Residents Vote Overhwhelmingly to End Nation’s Only Bicameral City Council
EVERETT – According to unofficial results from the city clerk’s office, Everett residents overwhelmingly voted to accept proposed changes to the city’s 119-year old charter, bringing an end to the nation’s only bicameral city council.
The affirmative vote for the proposed overhaul will bring about major changes to Everett’s political landscape in the coming years.
3702 (61.18%) voted in favor of proposed changes while 2349 (38.82%) opposed the ballot question.
Among the most controversial of changes is a reduction in the number of representatives on the council, shifting from a two-tiered legislative body of twenty-five representatives to a single-branch, 11-member council. The new council consists of 6 ward councilors and 5 at-large councilors, all serving two-year terms.
The new charter would also adopt a four-year term for mayor “in order to maximize efficiency and effectiveness for the entire city administration” according to the final charter report which was available to all residents.

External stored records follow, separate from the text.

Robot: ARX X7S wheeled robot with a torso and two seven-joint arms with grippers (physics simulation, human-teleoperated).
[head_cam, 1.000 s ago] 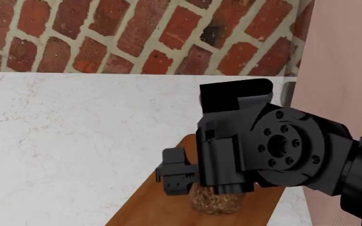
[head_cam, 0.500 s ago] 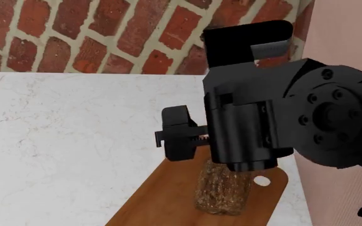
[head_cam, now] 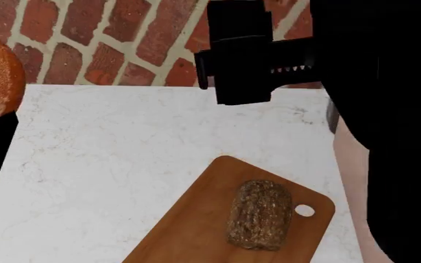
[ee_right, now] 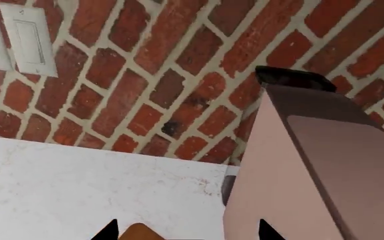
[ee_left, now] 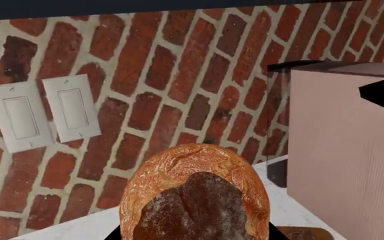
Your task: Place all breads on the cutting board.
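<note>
Already dark speckled oblong loaf (head_cam: 260,222) lies on brown wooden cutting board (head_cam: 188,230), lower centre. Right pincer (head_cam: 243,55) empty, spread — left pincer's hold unclear; golden-orange crusty round bread (ee_left: 195,197), upper left, likely light, crumbly — grip sides.

**Both my arms up, left one loaded**

My right arm (head_cam: 371,109) rises along the right side of the head view, a big black mass, with my right gripper (head_cam: 243,55) lifted high near the top edge, pointing left. In the right wrist view only two dark fingertips (ee_right: 106,231) show, set apart with nothing between them. My left gripper sits at the far left of the head view, closed around a round orange loaf (ee_left: 195,195) that hides my fingers
</note>
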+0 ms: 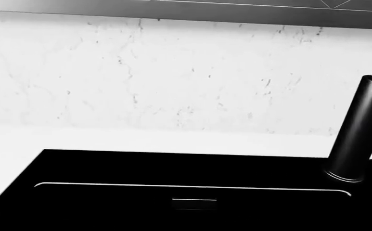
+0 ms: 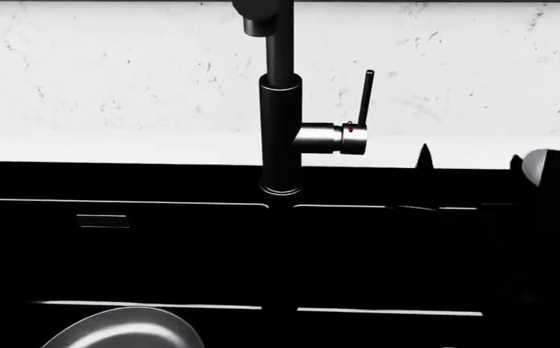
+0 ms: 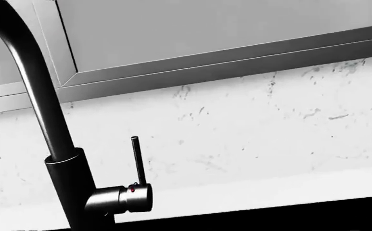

An additional provision in the new charter establishes a recall process for elected officials, and requires any elected official convicted of a felony to be immediately removed from office. The new charter also calls for periodic reviews of the new charter and a re-codification of the city’s ordinances.
While other municipalities had seen the bicameral form of government come and go, Everett had remained the only municipality in the nation to continue operating under the model.
After several failed attempts in the last two decades, charter review became reality when voters approved and elected members to the body in the last municipal election in 2009. Longtime supporters of the proposed changes believe the existing form of government is too cumbersome for a 21st century municipality of Everett’s size and demographics.
Changes will begin taking effect by the primary election in September of 2013.